Moscou a annoncé mardi des contre-sanctions visant l’UE dans l’affaire de l’empoisonnement du principal opposant russe, puis qualifié de “délire” les révélations d’Alexeï Navalny impliquant les services spéciaux russes.
La diplomatie russe a indiqué “avoir élargi la liste des représentants de pays membres de l’UE interdits d’entrer sur le territoire de la Fédération de Russie”, sans publier de noms.
Le ministère des Affaires étrangères a expliqué réagir aux sanctions adoptées en octobre par les Européens contre six personnalités russes, dont Alexandre Bortnikov, le chef des services secrets (FSB), “sous prétexte de leur prétendue participation à l’incident impliquant le citoyen Navalny”.
Ces contre-sanctions ont été annoncées aux représentants des ambassades de France, d’Allemagne et de Suède, les trois pays dont des laboratoires ont identifié une substance neurotoxique militaire de type Novitchok dans l’organisme de l’opposant, alors hospitalisé à Berlin après son empoisonnement présumé en Sibérie le 20 août.

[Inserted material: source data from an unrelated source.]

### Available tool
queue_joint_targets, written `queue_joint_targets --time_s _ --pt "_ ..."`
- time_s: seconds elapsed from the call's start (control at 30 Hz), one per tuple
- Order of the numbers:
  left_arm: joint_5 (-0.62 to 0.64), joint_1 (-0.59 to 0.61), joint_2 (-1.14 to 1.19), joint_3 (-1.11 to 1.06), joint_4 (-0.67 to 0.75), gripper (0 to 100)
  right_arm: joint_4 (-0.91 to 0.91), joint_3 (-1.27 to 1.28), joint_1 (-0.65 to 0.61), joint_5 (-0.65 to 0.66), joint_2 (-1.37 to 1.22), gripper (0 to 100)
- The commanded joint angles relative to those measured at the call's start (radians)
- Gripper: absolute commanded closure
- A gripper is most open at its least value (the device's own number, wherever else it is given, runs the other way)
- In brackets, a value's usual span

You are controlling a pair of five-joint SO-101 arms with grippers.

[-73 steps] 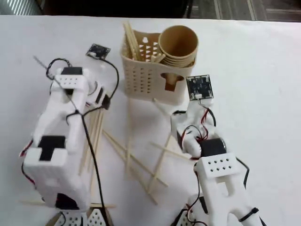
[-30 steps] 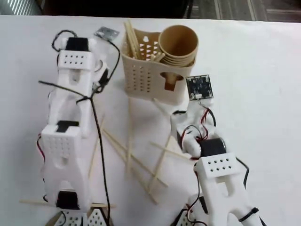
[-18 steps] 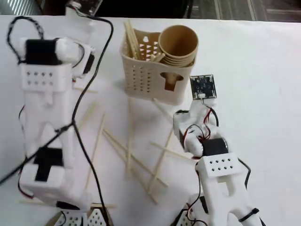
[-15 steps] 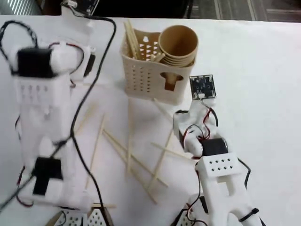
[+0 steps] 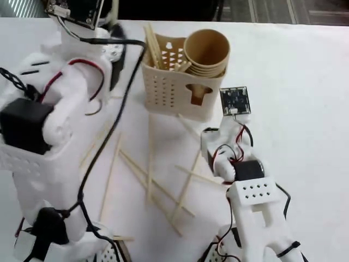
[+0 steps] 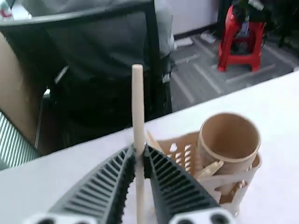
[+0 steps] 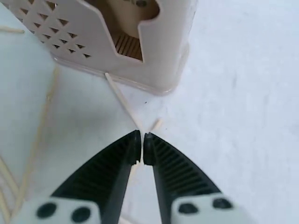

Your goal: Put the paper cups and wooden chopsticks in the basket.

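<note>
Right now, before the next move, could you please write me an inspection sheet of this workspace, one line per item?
Surface: white table, no spill seen.
Job's things: basket upright, holding stacked paper cups and some chopsticks; loose chopsticks scattered on the table in front of it.
Clutter: nothing seen.
Grippers: left gripper shut on one upright chopstick, raised beside the basket; right gripper shut, low over the table beside the basket.
Cables: black cable draped across the left arm; red and black wires on the right arm.
Surroundings: black chair and red stool beyond the table.
</note>
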State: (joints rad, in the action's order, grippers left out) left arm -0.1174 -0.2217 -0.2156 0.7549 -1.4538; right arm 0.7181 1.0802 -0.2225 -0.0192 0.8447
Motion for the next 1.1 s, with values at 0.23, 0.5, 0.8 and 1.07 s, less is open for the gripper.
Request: queue_joint_targets --time_s 0.23,0.5,0.8,1.07 --pt "0.115 -0.127 -0.031 -0.192 0.517 98 -0.016 -0.006 0.01 0.005 0.018 97.1" --pt "0.107 -0.119 -0.036 -0.605 0.904 97 -0.016 -0.006 0.01 0.006 0.018 97.1" --pt "0.109 -0.033 -0.041 -0.724 0.907 80 -0.016 -0.006 0.005 0.009 0.018 97.1" --pt "0.106 0.14 -0.033 -0.528 0.6 80 -0.016 -0.006 0.005 0.009 0.018 97.1"
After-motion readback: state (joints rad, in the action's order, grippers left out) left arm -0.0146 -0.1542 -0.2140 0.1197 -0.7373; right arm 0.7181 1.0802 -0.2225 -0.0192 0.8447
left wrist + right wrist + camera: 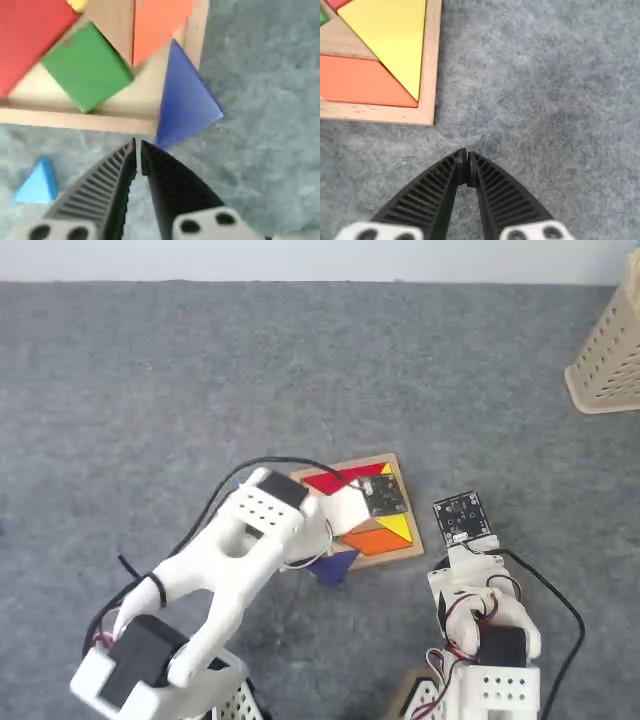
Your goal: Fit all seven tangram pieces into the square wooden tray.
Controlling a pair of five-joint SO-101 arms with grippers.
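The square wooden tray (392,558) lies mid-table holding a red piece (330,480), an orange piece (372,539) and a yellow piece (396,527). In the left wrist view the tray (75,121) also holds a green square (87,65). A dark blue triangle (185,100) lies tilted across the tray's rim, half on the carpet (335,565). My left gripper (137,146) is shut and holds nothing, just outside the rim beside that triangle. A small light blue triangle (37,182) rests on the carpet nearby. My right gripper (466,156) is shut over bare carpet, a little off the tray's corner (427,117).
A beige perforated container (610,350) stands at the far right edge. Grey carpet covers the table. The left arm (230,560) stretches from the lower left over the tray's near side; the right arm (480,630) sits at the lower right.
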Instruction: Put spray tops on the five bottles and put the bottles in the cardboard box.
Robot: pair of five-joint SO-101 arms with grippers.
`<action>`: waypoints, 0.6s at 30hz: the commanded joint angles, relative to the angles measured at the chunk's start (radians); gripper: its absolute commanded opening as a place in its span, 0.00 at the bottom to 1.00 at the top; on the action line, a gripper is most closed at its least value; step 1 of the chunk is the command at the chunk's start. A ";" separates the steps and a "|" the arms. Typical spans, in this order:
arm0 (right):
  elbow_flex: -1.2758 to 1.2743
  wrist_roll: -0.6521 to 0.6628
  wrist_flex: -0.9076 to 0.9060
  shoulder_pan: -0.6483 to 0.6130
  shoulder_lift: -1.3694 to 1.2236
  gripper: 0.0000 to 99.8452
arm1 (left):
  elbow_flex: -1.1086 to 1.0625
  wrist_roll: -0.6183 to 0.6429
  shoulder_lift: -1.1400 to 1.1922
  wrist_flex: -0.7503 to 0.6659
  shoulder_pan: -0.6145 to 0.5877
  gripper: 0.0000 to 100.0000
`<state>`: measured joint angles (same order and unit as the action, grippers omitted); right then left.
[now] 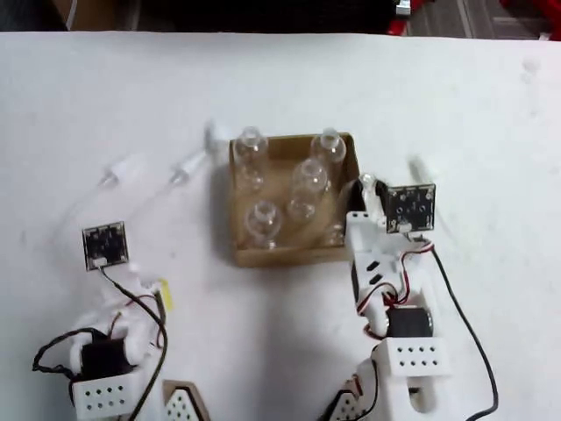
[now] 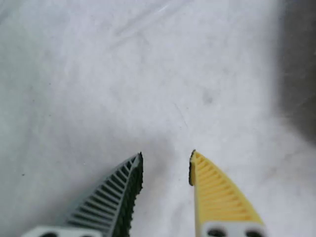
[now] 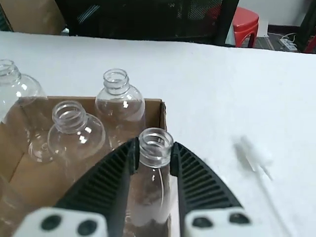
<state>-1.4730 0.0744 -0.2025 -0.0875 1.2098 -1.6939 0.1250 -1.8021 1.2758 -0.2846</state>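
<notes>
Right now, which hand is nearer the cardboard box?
Right. The right hand grips a bottle at the box's right side; the left hand hangs over the table, well off to its left.

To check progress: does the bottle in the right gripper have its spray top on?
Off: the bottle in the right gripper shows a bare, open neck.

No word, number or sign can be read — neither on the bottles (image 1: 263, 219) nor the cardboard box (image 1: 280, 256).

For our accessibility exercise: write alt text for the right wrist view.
The right gripper clamps a capless bottle by the neck at the edge of a cardboard box holding other bottles. A spray top lies on the table.
</notes>
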 commanded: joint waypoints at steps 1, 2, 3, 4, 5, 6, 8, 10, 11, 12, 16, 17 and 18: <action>0.064 0.092 -0.082 -0.024 0.013 0.02 | 0.000 0.014 -0.005 0.006 -0.008 0.15; 0.064 0.106 -0.088 -0.036 0.013 0.02 | 0.000 0.014 -0.005 0.006 -0.008 0.15; 0.064 0.115 -0.093 -0.047 0.013 0.02 | 0.000 0.014 -0.005 0.006 -0.008 0.15; 0.064 0.118 -0.101 -0.054 0.013 0.02 | 0.000 0.014 -0.005 0.006 -0.008 0.15; 0.064 0.120 -0.107 -0.059 0.013 0.02 | 0.000 0.014 -0.005 0.006 -0.008 0.15; 0.064 0.124 -0.113 -0.064 0.013 0.02 | 0.000 0.014 -0.005 0.006 -0.008 0.15; 0.066 0.137 -0.117 -0.064 0.013 0.02 | 0.000 0.014 -0.005 0.006 -0.008 0.15; 0.066 0.138 -0.117 -0.064 0.013 0.02 | 0.000 0.014 -0.005 0.006 -0.008 0.15; 0.066 0.138 -0.117 -0.064 0.013 0.02 | 0.000 0.014 -0.005 0.006 -0.008 0.15; 0.066 0.138 -0.117 -0.064 0.013 0.02 | 0.000 0.014 -0.005 0.006 -0.008 0.15; 0.066 0.140 -0.117 -0.064 0.013 0.02 | 0.000 0.014 -0.005 0.006 -0.008 0.15; 0.066 0.140 -0.117 -0.064 0.013 0.02 | 0.000 0.014 -0.005 0.006 -0.008 0.15; 0.066 0.140 -0.117 -0.064 0.013 0.02 | 0.000 0.014 -0.005 0.006 -0.008 0.15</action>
<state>-1.4438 0.1987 -0.3130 -0.1442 1.2298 -1.6939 0.1250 -1.8021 1.2758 -0.2846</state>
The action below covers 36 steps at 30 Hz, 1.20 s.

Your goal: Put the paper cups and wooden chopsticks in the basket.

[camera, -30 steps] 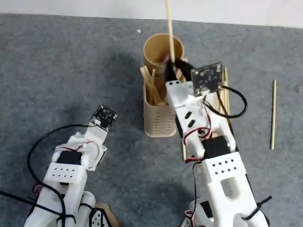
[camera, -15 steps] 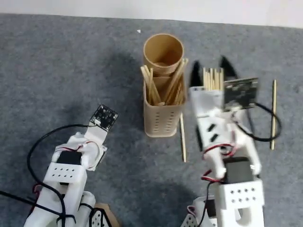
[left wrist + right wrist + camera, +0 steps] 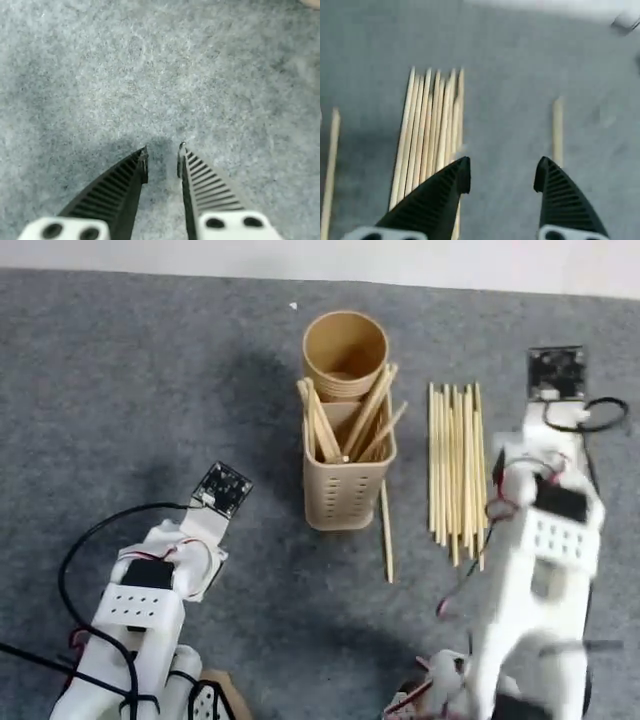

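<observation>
- The wooden chopsticks [image 3: 455,475] are likely light, stiff and prone to rolling. A loose bundle lies flat at 3 o'clock from the basket [image 3: 345,502], with a stray stick [image 3: 386,530] at 4 o'clock.
- They are best pinched mid-length, across the shafts.
- The paper cup [image 3: 345,345], likely crushable, stands at the basket's 12 o'clock end.
- The right gripper [image 3: 502,175] gapes empty beside the bundle. The left gripper [image 3: 162,160], narrowly parted, holds nothing.
- The grey felt mat [image 3: 150,370] looks soft and grippy, and a pale strip [image 3: 150,255] borders it at 12 o'clock.
</observation>
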### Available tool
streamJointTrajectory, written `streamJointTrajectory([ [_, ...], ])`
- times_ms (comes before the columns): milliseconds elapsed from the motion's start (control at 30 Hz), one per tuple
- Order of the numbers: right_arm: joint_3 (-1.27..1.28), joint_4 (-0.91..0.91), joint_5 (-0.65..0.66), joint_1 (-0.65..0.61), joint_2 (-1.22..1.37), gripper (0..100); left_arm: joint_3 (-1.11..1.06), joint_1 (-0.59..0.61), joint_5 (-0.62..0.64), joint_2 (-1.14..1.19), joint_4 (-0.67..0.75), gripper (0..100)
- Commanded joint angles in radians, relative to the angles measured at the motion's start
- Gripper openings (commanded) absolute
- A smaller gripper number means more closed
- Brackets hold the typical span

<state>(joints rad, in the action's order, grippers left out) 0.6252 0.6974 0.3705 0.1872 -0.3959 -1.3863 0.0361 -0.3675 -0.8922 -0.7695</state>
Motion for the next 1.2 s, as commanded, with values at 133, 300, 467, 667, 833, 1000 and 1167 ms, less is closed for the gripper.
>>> streamJointTrajectory([
  [133,-0.185,-0.044,0.011,-0.005,0.444,21.6,0.035,-0.015,-0.002,-0.007,0.009,13],
  [300,-0.317,-0.044,0.011,-0.013,0.659,21.6,0.035,-0.015,-0.002,-0.007,0.009,13],
  [467,-0.398,-0.039,0.009,-0.013,0.788,21.6,0.035,-0.015,-0.003,-0.007,0.009,13],
  [667,-0.418,-0.005,0.003,-0.021,0.783,21.6,0.035,-0.015,-0.006,-0.007,0.009,13],
  [833,-0.444,0.136,0.002,-0.062,0.648,21.6,0.035,-0.015,-0.006,-0.007,0.011,13],
  [1000,-0.417,0.185,0.005,-0.11,0.544,21.6,0.035,-0.015,-0.006,-0.007,0.011,13],
  [1167,-0.354,0.107,0.011,-0.11,0.595,21.6,0.035,-0.015,-0.006,-0.007,0.009,13],
])
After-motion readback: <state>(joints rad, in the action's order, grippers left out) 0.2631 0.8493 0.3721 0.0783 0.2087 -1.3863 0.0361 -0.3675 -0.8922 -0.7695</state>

La Russie accuse en outre Berlin, mais aussi Paris et Stockholm et l’Organisation pour l’interdiction des armes chimiques de ne pas lui remettre leurs dossiers mettant en cause le Novitchok, substance développée à des fins militaires à l’époque soviétique.
– “Délire” et slip empoisonné –
Elle assure que M. Navalny n’avait aucun poison dans son organisme lorsqu’il avait été hospitalisé en Sibérie, et que faute de coopération de la part des Européens, aucune enquête ne peut être ouverte en Russie.
Hasard de calendrier ou non, la réaction russe aux sanctions européennes intervient alors qu’Alexeï Navalny avait publié la veille une vidéo d’une conversation téléphonique dans laquelle il amène, sous une fausse identité, un certain Konstantin Koudriavtsev, présenté comme un expert des armes chimiques du FSB, à raconter certaines circonstances de la tentative d’assassinat dont il a été victime.
Pensant parler à un responsable du renseignement, l’individu dit avoir participé à la destruction de preuves et que M. Navalny avait été empoisonné par une substance étalée sur “la poche du slip” de l’opposant.
“Le malade souffre manifestement d’un délire de la persécution et (…) de certains symptômes de mégalomanie”, a répliqué le porte-parole du Kremlin Dmitri Peskov, jugeant aussi “freudienne” la référence au sous-vêtement.
Plus sobre, le FSB avait dénoncé lundi soir une “falsification” et une “provocation” orchestrées probablement avec l’aide de services étrangers.
L’organisation d’Alexeï Navalny, le Fonds de lutte contre la corruption, a lui indiqué à l’AFP avoir déposé une plainte visant Konstantin Koudriavtsev auprès du puissant Comité d’enquête de Russie.
Après la publication le 14 décembre d’une première enquête du site anglais Bellingcat en collaboration avec M. Navalny et des médias européens, Vladimir Poutine avait admis jeudi que l’opposant faisait l’objet d’une surveillance, mais souligné qu’il serait mort si l’on avait voulu le tuer.
– Règle de base –
La presse indépendante et les détracteurs du pouvoir russe se gaussaient eux de l’apparente humiliation du FSB, l’organisation héritière du KGB qui représente l’élite des services de sécurité et que Vladimir Poutine a dirigé dans les années 1990.
Dans les colonnes de Novaya Gazeta, l’éditorialiste Ioulia Latinina qualifie le coup porté par Navalny de “piège digne d’Hercule Poirot”.
Sur les réseaux sociaux, les memes et blagues dénigrant le FSB se multipliaient, tandis que la vidéo de l’opposant a été vues 12,5 millions de fois en moins de 24 heures.
“Règle de base du renseignement: (…) ne jamais simplement accepter un appel de quelqu’un qu’on ne connaît pas. Apparemment, cela ne s’apprend pas à l’école du FSB”, se moque sur Twitter, Wolfgang Ischinger, chef de la Conférence de sécurité de Munich, un ancien ambassadeur allemand spécialiste des tensions Occident-Russie.
Les médias publics russes ont accordé eux une place minimale à l’affaire.
Bellingcat s’est spécialisé dans les investigations démasquant des agents russes supposés en analysant des bases de données ayant fuité ou étant vendus sur internet.
Avant l’affaire Navalny, ce site avait publié les noms des hommes du renseignement militaire russe responsables, selon lui, de l’empoisonnement en Angleterre au Novitchok d’un ex-agent double, Sergueï Skripal.